Encontrarme a Hilario Pino (¿por qué has vuelto?) anunciando la existencia de personas "cebolleta", que se encargan de arrimarse a las aglomeraciones de gente y frotar su sexo con la primera que pasa ha hecho que me plantee hasta que punto eso puede tener interés. El segundo día van más allá y hablan de los tech-cebolletas, que son aquellos que, cámara oculta en mano, se dedican a grabar a las tipejas por debajo de sus faldas y colgarlo en Internet, ese gran infierno donde todo tiene cabida. Todo esto aderezado con el comentario alarmista de la viandante de turno que, aterrorizada, no era consciente de que las imágenes del roce de sus piernas con las bragas pudieran estar colgadas en alguna web. Menos mal que ahí están los periodistas de T5, encargados de avisar al mundo entero de los peligros que ciernen sobre nuestras cabezas (sobre nuestras entrepiernas en este caso)
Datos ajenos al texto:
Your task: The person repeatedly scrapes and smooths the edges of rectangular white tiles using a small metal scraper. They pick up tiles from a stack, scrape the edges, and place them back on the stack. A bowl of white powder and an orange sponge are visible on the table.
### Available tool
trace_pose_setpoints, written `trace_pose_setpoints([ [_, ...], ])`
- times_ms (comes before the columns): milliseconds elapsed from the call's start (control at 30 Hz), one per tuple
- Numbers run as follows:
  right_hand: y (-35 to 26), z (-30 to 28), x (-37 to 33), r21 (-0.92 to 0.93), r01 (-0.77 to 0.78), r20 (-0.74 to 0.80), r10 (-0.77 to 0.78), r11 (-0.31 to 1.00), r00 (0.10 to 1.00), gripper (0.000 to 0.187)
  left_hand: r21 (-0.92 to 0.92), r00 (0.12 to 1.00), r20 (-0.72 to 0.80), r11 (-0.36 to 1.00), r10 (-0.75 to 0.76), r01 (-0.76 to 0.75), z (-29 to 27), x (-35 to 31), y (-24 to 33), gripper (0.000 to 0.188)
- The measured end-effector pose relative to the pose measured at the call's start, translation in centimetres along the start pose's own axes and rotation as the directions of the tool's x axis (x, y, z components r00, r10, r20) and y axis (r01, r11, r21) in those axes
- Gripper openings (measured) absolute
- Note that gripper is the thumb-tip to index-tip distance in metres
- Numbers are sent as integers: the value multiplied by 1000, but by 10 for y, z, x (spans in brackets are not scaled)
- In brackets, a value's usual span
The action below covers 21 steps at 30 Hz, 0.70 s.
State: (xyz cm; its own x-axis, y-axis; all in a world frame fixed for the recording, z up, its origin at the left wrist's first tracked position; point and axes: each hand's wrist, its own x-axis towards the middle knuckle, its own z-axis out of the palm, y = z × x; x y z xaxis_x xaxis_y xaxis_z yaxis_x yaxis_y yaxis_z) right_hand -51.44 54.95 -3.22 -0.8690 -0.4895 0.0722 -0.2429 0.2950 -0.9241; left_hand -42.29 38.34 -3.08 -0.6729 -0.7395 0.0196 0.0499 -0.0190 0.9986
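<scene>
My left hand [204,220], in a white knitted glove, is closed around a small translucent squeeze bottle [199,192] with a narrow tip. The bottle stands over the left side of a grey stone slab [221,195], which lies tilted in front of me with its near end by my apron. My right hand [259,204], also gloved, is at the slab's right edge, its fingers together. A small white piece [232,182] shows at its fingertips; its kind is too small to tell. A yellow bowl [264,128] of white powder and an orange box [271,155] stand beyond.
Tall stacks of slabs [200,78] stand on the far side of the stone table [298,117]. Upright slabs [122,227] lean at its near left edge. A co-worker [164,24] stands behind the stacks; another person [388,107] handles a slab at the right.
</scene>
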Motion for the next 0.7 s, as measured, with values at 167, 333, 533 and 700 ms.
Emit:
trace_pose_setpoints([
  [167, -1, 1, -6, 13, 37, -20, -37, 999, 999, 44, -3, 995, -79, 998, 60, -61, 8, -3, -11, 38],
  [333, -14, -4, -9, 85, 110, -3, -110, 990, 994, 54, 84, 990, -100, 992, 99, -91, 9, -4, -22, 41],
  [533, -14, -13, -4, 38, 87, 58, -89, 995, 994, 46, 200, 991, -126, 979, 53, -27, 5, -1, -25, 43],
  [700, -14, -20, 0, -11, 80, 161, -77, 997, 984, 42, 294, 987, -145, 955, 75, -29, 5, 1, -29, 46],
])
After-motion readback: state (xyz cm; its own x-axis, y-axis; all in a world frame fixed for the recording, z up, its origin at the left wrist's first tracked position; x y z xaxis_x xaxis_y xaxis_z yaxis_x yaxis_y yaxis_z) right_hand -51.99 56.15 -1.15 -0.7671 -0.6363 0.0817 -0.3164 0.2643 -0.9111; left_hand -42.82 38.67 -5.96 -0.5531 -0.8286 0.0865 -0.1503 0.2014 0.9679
Lo realmente grave no es que un viejo se arrime a una jovencita y frote su paquete contra todo aquello que no sea columna de piedra: al fin y al cabo, todos conocemos aquello de "este en las bullas empuja para atrás -expresión para delatar a maricones-" o casos como los de aquella chica que recibió un desagradable regalo en su espalda en forma de esperma mientras veía salir en procesión a una virgen (verídico). Hasta mi abuela me recomendaba, antes de salir la noche de fin de año, que refregara la cebolleta todo lo que pudiera mientras bailaba, que eso era lo que me iba a llevar. Lo inquietante de todo esto es que un grupo de personas con carrera, que no han crecido en un poblado de chabolas ni en un patio de vecinos, a los que se le supone un criterio periodístico sobre qué es noticiable y qué no, sean capaces de lanzar una noticia como esta al aire.

Sinceramente creo que deberían cambiar los platós donde se graban los noticiarios y sustituirlos por una barra de bar, con un barman de estos con el pelo tan grasiento como su freidora, carteles donde diga "Se vende pan de pueblo" y serrín en el suelo. Sería una forma perfecta de darle salida a todo el potencial que la noticia tiene y que ahora mismo se desaprovecha con presentadores enchaquetados, monitores, portátiles y mesas ultramodernas.

Propongo a los lectores que en los comentarios aporten la noticia más ...... (pongan aquí el adjetivo que mejor la describa) que hayan oído este verano, para así, entre todos, organizar un ránking y evitar así que se pierdan entre tanto teletipo. Mis propuestas: la gaviota adicta al colesterol malo y los viandantes cebolleta.